Shela berdiri dari tempatnya menuju ke arah dua orang insan yang berjalan dengan bermesraan masuk ke dalam apartemen.
Polin mengikuti Shela dengan pandangan matanya, ia menghela nafas menyadari betapa bodohnya Darlie saat itu. Bisa-bisanya dia benar melupakan janjinya demi Megy!
"Bagus ya!" Kata Shela menghalangi jalan Darlie dan Megy.
"Permisi, apa anda punya masalah dengan kami?" Tanya Megy, hendak ingin Shela segera menyingkir dari hadapan mereka.
Senyuman Darlie yang tadinya lepas kembali menjadi kaku. "Apa yang kau lakukan di sini? Bukannya kau seharusnya sudah berada di dalam pesawat?" Darlie berceloteh.
"Kau mengenalnya?" Tanya Megy.
"Heh..." Shela menyeringai. "Bukan kenal lagi, tapi dia adalah.... hump..." Sebelum Shela menyelesaikan kalimat yang hendak akan dia katakan, Darlie mendekap mulutnya.
"Dia adikku. Perasaan aku sudah bilang padamu kalau adikku dari Indonesia datang mengunjungiku?" Jelas Darlie senatural mungkin.

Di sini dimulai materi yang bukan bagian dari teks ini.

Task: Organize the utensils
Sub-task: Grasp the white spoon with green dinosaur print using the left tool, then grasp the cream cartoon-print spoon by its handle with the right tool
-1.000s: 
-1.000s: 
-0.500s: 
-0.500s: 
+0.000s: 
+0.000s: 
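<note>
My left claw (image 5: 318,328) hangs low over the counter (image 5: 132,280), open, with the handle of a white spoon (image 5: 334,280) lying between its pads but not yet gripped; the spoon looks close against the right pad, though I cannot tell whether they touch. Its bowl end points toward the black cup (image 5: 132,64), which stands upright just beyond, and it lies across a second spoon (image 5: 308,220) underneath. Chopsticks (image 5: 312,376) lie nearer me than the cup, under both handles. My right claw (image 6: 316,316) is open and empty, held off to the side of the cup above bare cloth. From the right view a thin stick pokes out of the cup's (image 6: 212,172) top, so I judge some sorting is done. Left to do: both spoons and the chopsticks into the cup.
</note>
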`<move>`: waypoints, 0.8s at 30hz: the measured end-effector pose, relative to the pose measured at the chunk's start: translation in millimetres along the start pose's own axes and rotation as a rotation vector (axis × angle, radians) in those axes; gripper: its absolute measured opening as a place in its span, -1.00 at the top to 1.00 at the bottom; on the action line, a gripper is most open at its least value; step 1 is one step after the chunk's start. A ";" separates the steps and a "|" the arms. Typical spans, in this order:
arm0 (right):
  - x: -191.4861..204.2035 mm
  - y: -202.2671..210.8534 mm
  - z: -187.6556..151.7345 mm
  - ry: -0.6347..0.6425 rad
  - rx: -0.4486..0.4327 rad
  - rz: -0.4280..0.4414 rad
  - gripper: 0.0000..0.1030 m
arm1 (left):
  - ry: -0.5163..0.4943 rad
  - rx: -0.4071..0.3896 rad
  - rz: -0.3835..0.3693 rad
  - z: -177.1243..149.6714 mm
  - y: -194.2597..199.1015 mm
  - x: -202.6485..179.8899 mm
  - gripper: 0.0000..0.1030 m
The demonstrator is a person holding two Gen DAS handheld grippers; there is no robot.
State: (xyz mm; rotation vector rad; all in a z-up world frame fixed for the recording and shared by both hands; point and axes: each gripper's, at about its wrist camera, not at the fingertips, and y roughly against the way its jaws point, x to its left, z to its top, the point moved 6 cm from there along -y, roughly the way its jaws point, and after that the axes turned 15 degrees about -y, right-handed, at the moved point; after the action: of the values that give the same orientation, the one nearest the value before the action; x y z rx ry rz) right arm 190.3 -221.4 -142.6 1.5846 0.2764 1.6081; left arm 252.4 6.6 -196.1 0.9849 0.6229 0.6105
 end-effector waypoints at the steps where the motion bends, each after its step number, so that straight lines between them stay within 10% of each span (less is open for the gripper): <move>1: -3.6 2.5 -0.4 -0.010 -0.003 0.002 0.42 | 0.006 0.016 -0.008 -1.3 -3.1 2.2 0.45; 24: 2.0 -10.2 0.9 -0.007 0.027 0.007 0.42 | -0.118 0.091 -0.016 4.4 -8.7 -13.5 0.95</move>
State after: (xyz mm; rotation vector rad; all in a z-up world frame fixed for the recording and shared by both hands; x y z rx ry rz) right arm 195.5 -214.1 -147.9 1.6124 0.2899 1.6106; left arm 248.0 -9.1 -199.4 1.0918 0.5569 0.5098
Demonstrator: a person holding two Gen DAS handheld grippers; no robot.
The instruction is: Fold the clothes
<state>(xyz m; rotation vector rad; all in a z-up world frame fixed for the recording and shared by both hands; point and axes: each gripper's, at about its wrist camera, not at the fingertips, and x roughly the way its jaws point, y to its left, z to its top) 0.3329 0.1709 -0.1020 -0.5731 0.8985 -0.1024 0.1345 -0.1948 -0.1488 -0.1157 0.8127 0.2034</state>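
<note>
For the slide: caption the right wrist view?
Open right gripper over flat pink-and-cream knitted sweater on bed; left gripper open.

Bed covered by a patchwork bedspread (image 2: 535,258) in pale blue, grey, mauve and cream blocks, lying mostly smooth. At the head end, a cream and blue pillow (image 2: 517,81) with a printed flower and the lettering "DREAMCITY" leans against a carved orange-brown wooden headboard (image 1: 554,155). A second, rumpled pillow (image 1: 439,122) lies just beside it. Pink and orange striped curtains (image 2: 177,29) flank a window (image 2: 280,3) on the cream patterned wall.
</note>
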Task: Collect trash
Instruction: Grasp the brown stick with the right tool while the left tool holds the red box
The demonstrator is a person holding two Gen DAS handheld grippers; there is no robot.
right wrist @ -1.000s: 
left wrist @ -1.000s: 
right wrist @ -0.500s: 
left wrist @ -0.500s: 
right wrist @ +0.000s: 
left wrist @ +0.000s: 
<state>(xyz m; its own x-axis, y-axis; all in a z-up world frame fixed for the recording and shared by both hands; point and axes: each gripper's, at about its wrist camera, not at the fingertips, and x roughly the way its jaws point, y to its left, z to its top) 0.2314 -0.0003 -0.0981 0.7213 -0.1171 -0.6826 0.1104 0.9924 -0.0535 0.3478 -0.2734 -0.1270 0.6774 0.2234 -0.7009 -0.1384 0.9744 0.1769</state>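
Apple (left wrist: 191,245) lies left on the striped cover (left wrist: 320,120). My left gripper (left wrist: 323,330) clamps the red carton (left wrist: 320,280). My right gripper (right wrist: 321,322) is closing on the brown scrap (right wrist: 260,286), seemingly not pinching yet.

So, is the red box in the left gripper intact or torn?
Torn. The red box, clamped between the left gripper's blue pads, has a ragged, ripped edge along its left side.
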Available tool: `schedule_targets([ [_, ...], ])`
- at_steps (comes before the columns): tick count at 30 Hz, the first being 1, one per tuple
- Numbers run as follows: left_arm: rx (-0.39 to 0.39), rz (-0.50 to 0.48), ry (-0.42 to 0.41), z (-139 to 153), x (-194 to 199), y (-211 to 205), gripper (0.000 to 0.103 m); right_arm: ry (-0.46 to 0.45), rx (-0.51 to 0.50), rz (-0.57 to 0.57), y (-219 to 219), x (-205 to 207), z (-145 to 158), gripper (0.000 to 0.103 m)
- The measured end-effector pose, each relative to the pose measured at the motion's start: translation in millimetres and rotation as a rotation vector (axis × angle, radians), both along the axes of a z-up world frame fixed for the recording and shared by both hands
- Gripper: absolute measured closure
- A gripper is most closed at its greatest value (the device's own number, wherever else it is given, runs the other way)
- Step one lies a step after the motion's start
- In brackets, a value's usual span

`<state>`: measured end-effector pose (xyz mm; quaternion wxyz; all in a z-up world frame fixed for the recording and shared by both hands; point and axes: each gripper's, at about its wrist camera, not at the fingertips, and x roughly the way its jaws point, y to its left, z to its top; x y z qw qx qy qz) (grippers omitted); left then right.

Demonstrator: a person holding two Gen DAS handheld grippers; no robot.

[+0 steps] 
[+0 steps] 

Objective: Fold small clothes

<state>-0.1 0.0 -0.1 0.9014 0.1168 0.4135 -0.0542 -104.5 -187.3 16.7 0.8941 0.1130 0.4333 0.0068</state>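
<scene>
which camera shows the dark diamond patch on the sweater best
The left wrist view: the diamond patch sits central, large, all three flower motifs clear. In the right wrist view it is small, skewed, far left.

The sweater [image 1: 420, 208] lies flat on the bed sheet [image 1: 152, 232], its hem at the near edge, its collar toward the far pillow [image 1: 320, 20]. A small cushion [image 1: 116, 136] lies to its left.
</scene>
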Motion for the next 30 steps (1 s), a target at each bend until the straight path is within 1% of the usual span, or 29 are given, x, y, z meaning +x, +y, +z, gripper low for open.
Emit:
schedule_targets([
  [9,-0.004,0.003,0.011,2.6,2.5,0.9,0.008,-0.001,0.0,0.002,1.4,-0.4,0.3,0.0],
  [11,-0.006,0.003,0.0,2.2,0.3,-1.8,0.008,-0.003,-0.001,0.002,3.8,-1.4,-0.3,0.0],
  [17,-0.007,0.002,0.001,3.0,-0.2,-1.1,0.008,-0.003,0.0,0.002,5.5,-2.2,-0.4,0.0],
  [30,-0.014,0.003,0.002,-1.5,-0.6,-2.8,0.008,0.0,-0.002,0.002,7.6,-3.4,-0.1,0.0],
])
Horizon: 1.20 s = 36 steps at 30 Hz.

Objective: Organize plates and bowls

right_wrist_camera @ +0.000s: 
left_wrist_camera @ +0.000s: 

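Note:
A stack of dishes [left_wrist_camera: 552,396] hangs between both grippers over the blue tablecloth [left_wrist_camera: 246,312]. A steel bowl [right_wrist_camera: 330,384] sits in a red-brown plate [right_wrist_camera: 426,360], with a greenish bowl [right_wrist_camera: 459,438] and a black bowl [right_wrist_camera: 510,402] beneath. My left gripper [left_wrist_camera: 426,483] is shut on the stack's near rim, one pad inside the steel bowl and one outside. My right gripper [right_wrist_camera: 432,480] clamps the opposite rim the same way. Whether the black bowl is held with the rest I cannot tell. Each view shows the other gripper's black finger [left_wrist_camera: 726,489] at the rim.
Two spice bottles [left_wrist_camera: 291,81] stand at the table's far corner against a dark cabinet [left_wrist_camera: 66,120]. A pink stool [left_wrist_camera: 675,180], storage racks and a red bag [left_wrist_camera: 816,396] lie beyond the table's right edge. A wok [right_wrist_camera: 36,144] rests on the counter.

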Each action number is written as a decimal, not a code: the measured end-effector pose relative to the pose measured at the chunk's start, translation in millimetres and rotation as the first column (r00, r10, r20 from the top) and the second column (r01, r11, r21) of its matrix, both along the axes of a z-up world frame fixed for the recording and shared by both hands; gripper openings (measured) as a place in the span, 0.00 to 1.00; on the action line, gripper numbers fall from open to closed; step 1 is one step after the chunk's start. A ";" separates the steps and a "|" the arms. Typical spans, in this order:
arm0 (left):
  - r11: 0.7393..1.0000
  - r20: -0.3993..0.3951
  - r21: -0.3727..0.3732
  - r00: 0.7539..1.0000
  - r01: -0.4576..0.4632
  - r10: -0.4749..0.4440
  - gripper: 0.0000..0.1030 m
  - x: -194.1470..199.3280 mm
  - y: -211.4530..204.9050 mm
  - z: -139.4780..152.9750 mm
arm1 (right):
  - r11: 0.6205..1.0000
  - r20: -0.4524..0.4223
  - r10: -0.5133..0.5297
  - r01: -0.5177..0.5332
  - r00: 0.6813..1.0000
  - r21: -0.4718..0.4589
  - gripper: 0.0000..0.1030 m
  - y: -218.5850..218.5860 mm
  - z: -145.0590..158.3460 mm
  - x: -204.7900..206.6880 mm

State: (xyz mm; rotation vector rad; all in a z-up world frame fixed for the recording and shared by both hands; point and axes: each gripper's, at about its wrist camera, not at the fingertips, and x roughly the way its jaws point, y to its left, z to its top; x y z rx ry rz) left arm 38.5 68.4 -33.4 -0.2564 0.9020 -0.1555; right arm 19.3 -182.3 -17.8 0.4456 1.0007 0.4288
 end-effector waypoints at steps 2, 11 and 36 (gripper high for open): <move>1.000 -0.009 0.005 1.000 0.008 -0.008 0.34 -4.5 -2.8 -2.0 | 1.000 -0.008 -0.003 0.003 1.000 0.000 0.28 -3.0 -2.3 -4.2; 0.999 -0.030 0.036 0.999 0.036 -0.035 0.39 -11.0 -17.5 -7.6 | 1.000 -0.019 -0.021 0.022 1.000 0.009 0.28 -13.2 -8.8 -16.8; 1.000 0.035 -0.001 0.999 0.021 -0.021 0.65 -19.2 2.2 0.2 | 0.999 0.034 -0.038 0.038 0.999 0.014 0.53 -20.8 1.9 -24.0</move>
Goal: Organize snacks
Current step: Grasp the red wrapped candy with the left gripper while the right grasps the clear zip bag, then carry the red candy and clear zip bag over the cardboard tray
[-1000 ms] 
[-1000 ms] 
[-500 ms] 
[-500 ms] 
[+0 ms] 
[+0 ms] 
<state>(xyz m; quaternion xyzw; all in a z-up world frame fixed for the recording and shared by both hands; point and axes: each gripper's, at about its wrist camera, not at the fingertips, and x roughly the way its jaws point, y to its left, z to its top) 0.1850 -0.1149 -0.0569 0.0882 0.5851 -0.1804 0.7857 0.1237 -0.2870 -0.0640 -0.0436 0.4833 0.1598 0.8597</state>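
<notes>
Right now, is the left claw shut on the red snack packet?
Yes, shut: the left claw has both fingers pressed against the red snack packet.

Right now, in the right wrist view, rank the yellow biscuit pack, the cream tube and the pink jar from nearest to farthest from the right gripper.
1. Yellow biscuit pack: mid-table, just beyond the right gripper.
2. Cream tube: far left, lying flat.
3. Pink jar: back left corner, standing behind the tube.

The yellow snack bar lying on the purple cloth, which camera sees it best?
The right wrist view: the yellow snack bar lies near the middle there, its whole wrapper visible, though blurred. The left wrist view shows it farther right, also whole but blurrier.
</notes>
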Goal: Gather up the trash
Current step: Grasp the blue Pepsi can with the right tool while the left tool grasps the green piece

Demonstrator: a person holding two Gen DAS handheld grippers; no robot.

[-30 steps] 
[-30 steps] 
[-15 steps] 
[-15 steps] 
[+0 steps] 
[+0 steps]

"Oh ya? Kamu ngak bilang apa-apa. Tapi bukannya kau tidak memiliki saudara perempuan?" Megy bingung dari mana asalnya Shela yang tiba-tiba menjadi adik perempuan Darlie. Sebab Megy tahu semuanya tentang Darlie, dan Darlie tidak pernah menceritakan soal adik perempuannya itu sama sekali.
"Adik atau wanita satu malammu yang lain?" Megy memperjelas dengan mengangkat sebelah alisnya.
"Tentu saja dia adikku. Wanita satu malam? Ah, aku tidak mengerti maksudmu... hehehe" Darlie kalang kabut. Dia tidak ingin terlihat cacat di mata Megy. Namun Megy tahu segalanya.
"Baiklah, bagaimana jika kau membawa adikmu masuk juga. Aku bisa menyeduhkan teh hangat untuknya kalau dia mau." Balas Megy.
"Tidak." Darlie sontak berteriak. "Ah, maksudnya itu tidak perlu. Aku akan mengantarkan adikku pulang. Maaf untuk hari ini sampai di sini saja." Lanjut Darlie dengan nada yang merendah.
"Oke deh, aku masuk dulu."
"Iya. Selamat istirahat." Tutup Darlie dengan terus mendekap mulut Shela dengan erat.
Megy membalasnya dengan senyuman sambil menaiki lift menuju lantai apartemennya. Melihat Megy yang telah menghilang di balik lift, Darlie melepaskan dekapan tangannya dari mulut Shela.
"Apa yang kau lakukan?" Shela marah.
"Aku yang seharusnya bertanya seperti itu. Apa yang kau lakukan di sini?" Darlie lebih marah lagi.
"Kalian berdua jangan bertengkar di lobi. Kita pulang saja bagaimana?" Polin akhirnya memiliki kesempatan untuk berbicara setelah Megy pergi.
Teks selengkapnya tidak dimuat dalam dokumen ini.